If you’re aiming for production deployment with governance and operations built around an agent workflow UI—plus options for hosted SaaS or enterprise self-hosting on Kubernetes/VPC—choose CrewAI, especially because it adds a visual workflow editor, managed workflow execution with plan-based limits, and Enterprise security features like SSO, secret management, and PII masking.
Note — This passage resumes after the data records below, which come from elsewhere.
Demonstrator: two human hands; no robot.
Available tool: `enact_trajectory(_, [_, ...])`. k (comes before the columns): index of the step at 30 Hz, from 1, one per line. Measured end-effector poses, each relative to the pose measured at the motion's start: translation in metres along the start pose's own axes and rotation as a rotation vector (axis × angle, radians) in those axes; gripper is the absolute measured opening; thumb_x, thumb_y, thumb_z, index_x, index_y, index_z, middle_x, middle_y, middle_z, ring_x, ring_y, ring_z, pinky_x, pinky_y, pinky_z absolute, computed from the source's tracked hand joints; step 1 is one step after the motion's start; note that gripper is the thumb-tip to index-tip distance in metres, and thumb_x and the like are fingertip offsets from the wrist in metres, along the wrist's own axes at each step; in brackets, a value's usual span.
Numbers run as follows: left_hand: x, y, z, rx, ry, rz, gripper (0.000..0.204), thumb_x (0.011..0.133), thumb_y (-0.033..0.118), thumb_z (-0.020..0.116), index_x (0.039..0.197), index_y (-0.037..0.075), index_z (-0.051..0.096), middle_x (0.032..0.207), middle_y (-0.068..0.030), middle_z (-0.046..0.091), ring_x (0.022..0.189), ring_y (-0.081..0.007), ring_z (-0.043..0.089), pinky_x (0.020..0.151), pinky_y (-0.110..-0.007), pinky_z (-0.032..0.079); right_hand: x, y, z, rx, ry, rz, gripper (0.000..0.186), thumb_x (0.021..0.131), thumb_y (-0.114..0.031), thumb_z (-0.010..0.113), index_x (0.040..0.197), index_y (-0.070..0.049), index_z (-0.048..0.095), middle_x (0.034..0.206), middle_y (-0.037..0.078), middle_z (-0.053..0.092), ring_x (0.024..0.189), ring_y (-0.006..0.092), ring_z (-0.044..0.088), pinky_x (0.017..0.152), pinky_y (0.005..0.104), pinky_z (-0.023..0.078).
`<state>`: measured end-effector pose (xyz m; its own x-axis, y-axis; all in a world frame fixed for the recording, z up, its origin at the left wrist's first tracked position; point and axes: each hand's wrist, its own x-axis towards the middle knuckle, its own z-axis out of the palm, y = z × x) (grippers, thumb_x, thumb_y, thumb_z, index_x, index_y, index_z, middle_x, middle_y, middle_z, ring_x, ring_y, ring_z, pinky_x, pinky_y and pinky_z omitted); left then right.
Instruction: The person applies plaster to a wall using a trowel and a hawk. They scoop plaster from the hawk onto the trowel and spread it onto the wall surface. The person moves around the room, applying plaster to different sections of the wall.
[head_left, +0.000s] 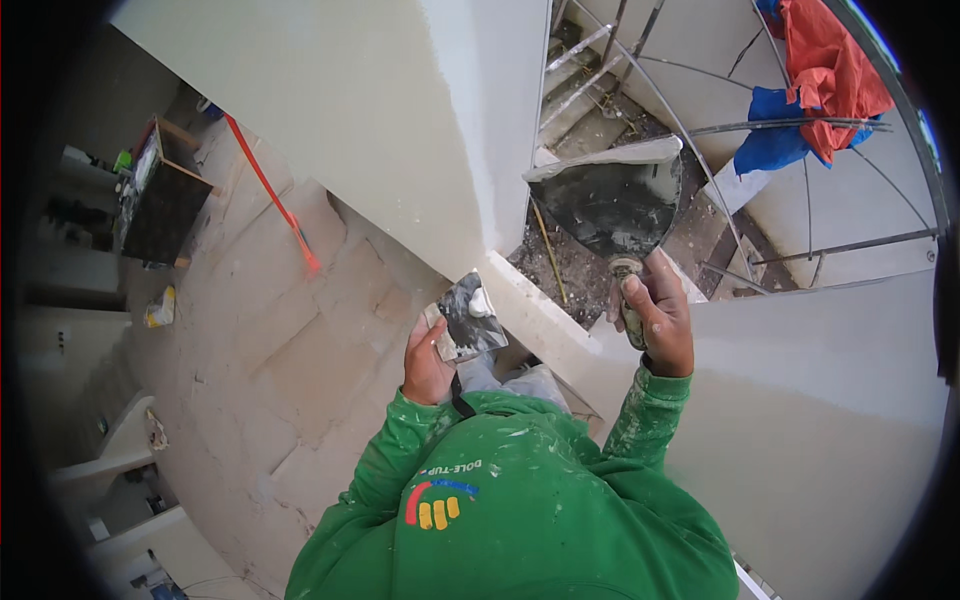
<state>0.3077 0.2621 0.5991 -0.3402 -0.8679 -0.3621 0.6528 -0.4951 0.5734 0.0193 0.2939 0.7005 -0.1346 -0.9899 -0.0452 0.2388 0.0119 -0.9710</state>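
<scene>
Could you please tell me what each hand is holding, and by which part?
The right hand grips the broad putty knife by its handle; the left hand holds the small flat blade by its pale left edge.

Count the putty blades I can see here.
2. The wide blade is in the right hand, with white paste along its far edge; the smaller blade is in the left hand. Others may be hidden.
</scene>
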Motion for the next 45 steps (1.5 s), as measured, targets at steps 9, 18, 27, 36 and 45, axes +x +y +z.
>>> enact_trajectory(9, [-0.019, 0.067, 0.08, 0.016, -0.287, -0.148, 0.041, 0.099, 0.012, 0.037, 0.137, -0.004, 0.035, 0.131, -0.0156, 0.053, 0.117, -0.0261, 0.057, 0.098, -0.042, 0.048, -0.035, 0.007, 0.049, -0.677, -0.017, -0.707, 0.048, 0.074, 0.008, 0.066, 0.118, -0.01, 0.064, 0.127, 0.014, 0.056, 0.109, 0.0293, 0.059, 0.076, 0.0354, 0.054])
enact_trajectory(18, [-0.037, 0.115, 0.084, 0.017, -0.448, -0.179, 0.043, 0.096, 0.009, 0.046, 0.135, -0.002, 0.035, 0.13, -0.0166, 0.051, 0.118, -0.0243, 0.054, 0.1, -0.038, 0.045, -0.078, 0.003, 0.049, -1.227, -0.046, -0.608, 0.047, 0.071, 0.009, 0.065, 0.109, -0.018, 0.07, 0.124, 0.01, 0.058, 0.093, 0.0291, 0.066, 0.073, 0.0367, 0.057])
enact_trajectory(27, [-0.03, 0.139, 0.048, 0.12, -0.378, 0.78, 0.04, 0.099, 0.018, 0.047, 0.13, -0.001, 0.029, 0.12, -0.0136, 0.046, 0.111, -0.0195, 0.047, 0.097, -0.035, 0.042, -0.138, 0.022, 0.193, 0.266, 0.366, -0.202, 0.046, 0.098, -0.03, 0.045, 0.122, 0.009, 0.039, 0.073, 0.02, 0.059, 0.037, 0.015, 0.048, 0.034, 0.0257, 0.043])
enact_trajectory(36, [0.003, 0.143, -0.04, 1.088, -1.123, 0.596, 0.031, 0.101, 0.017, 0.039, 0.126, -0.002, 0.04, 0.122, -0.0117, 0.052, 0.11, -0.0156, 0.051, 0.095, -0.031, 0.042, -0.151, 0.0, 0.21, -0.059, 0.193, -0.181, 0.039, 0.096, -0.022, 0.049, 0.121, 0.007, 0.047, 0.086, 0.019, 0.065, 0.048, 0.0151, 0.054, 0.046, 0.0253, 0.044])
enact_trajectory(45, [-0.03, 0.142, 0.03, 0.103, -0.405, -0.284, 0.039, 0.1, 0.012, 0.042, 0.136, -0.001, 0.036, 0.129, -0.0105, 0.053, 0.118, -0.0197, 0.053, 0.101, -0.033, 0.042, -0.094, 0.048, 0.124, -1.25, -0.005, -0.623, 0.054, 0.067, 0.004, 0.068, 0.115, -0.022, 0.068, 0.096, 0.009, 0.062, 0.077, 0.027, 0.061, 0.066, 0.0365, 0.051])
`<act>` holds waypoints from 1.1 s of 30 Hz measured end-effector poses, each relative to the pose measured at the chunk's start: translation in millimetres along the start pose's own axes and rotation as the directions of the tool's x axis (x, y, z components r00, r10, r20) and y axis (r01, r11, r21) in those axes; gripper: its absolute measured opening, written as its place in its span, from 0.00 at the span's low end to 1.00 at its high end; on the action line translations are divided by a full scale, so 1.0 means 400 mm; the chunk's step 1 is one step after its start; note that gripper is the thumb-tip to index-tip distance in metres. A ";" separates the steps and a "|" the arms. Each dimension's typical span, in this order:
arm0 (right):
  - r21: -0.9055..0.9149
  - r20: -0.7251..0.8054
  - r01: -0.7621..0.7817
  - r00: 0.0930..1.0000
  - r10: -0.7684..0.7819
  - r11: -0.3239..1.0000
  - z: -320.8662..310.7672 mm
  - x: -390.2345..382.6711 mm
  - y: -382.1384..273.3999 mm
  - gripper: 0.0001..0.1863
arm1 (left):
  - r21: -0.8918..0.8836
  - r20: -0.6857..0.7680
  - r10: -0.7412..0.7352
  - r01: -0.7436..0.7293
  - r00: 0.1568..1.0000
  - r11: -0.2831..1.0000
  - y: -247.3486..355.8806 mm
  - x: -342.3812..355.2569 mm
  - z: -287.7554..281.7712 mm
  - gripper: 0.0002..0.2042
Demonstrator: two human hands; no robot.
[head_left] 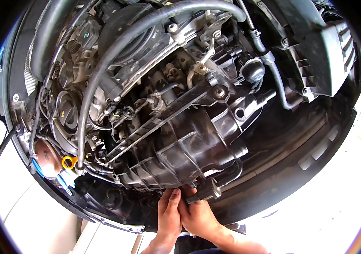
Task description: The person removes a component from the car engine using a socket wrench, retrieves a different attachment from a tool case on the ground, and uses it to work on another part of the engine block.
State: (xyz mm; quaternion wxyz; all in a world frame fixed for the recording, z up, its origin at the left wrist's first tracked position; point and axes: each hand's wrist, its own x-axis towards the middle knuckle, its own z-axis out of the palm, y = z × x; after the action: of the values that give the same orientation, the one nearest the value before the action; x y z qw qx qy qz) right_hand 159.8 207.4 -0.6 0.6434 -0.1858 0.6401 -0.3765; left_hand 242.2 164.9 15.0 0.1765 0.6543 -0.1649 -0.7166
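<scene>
A black ribbed plastic intake manifold (178, 150) lies across the middle of the engine bay. Both hands are close together at its near lower edge. My left hand (170, 213) is closed with its thumb raised, the fingertips reaching under that edge. Against it presses my right hand (199, 218), its fingers curled; what either hand holds, if anything, is hidden. Just above the right knuckles a short dark tube (201, 198) runs to a small round disc-shaped fitting (216, 187). A curved hose (236, 171) leads from this fitting up towards the manifold.
A thick grey hose (88, 106) arches over the engine. Left of the manifold are a black oil filler cap (67, 111), a yellow dipstick ring (69, 162) and a pinkish reservoir (47, 158). A black plastic housing (320, 63) stands far right. The car's front rim (273, 199) curves near me.
</scene>
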 end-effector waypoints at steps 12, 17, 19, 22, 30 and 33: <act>0.326 -0.099 0.139 0.989 -0.113 0.935 0.014 0.011 0.025 0.11 | -0.002 -0.039 -0.005 0.005 0.999 1.000 0.001 -0.003 0.008 0.17; 0.642 0.249 -0.393 0.919 0.305 0.658 -0.020 0.004 0.013 0.09 | 0.006 -0.122 -0.101 0.103 0.987 0.995 0.005 -0.011 0.011 0.16; 0.685 0.215 -0.410 0.903 0.371 0.602 -0.006 0.001 0.003 0.09 | 0.013 -0.033 0.041 -0.040 0.999 0.999 -0.015 0.000 0.004 0.17; 0.436 -0.210 0.132 0.977 -0.042 0.890 0.059 0.015 0.023 0.11 | -0.002 0.020 0.090 -0.090 0.996 0.996 -0.012 0.009 -0.001 0.18; 0.002 -0.189 -0.044 0.981 0.043 0.999 0.036 0.001 -0.036 0.11 | -0.097 0.028 0.094 -0.091 0.995 0.991 -0.041 0.025 -0.024 0.18; -0.149 -0.236 0.006 0.971 -0.042 0.989 0.053 -0.001 -0.044 0.13 | -0.061 0.007 0.121 -0.120 0.993 0.991 -0.032 0.014 -0.032 0.19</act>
State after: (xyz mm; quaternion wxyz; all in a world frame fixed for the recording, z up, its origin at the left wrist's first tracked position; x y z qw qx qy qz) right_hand 176.0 191.2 14.6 0.5419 -0.1939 0.7364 -0.3556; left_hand 253.8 173.6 2.9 0.2384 0.6336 -0.1833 -0.7128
If instead you want an open-source building toolkit where you wire together models, tools, retrieval components, and external systems in Python—and you want to pair it with LangGraph (orchestration) and LangSmith (debug/evaluate/deploy)—choose LangChain to stay close to code, customize architecture, and swap integrations/providers as your application evolves.

Choose CrewAI if...

  • +Choose CrewAI if you want a **production-oriented, end-to-end platform** for agentic workflows—specifically a **visual editor** plus **hosted SaaS execution** and an **Enterprise option for self-hosted deployment on Kubernetes/VPC** (with enterprise controls like **SSO**, **secret manager integration**, and **PII detection/masking**).
  • +Choose CrewAI if your team needs to **move from prototypes to managed operations** without building the workflow orchestration and deployment layer yourself—its pricing is tied to **workflow execution limits by plan**, and it’s designed for scaling into production with **Enterprise SLAs** and **dedicated support**.
  • +Choose CrewAI if you want **team workflow collaboration** around agent execution (seats + execution quotas) and plan to run agents in a **private infrastructure** environment where governance matters (SOC2, SSO, secret management, and PII protections are explicitly listed for Enterprise).

Choose LangChain if...

  • +Choose LangChain if you want a **developer-first, open-source framework** to build custom agents and LLM applications by **composing modular components** (models/tools/embeddings/vector stores/retrievers) directly in your Python codebase.
  • +Choose LangChain if you’re already using—or want stronger control via—**LangGraph** and **LangSmith** for more controllable orchestration and for **debugging/evaluation/deployment** of agent workflows; LangChain is positioned as the “agent engineering” layer inside that ecosystem.
  • +Choose LangChain if you need maximum flexibility to **swap model providers** while keeping workflow logic stable and you plan to integrate many third-party data sources/tools/retrievers as part of multi-step pipelines (its focus is on connecting interoperable components rather than running a packaged hosted workflow service).